Are we seeing signs of more vibrancy and improvement?

One of the positive signs in recent years is that at least there is some movement in this space, whether it be the introduction of some more players or the emergence of new products entirely. 

For too long the VLE space has been stagnant and these are hardly the conditions that drive substantive product improvement. I hope we’ve left behind the years of low prioritisation of digital education and ancillary use of digital technologies in universities that has contributed to complacency, sluggishness and duopoly in the product space. 

If universities really make good on a move to blended or hybrid models for their previously core campus-based portfolios and we continue to see more universities strategically enter the online education space, then we might be entering a period of more vibrancy and improvement.

We may also see more moves towards separate products being used for blended/hybrid/traditional models and online education. The emergence of platforms like Insendi which can support more structured, linear guided user experiences, that to an extent resemble some MOOC platforms, shows how we might see more of a horses for courses approach that matches digital technology to teaching and study models.

Ultimately what we need is better products in this space - products that allow a broader range of designs and experiences to be made manifest via their platforms and that address long standing deficiencies such as the way communication and collaboration is handled. These two will be especially important if these products are going to really support a substantial move to hybrid or blended learning portfolios. 

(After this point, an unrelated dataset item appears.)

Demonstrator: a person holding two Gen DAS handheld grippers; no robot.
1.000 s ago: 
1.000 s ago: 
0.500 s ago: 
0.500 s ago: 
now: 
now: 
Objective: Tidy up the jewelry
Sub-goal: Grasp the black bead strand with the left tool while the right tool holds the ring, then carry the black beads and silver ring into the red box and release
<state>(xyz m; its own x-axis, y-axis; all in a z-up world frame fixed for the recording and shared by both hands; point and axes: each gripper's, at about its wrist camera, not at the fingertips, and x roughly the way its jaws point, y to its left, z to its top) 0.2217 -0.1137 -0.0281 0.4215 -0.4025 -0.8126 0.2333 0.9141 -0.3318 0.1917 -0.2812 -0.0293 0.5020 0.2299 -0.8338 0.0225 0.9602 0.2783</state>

On one last point, it’s worth mentioning LXPs which seem to have a lot of noise around them in the Learning & Development field. I think it’s fair to say this hype hasn’t really made it’s way over to UK universities. I’m not sure that the necessary conditions, practices and culture are there yet to think seriously about LXPs and so I wouldn’t anticipate any movement on that any time soon.

It’s always hard to predict what the future will look like but I am genuinely hopeful that we might start to see improvement in both choice and the type of product in this space. The two biggest players in the UK are certainly experiencing more losses than wins and although the UK picture might end up resembling the spread across the big four that we see in the US, it’s encouraging that there are new-ish entrants like Aula and Insendi.

Personally, I’d love to see platforms that support different paradigms of education and learning design and that genuinely offer a superb overall experience. I think, like a lot of things in life, the extent to which that will become a reality will really be down to how many people genuinely and seriously care about that.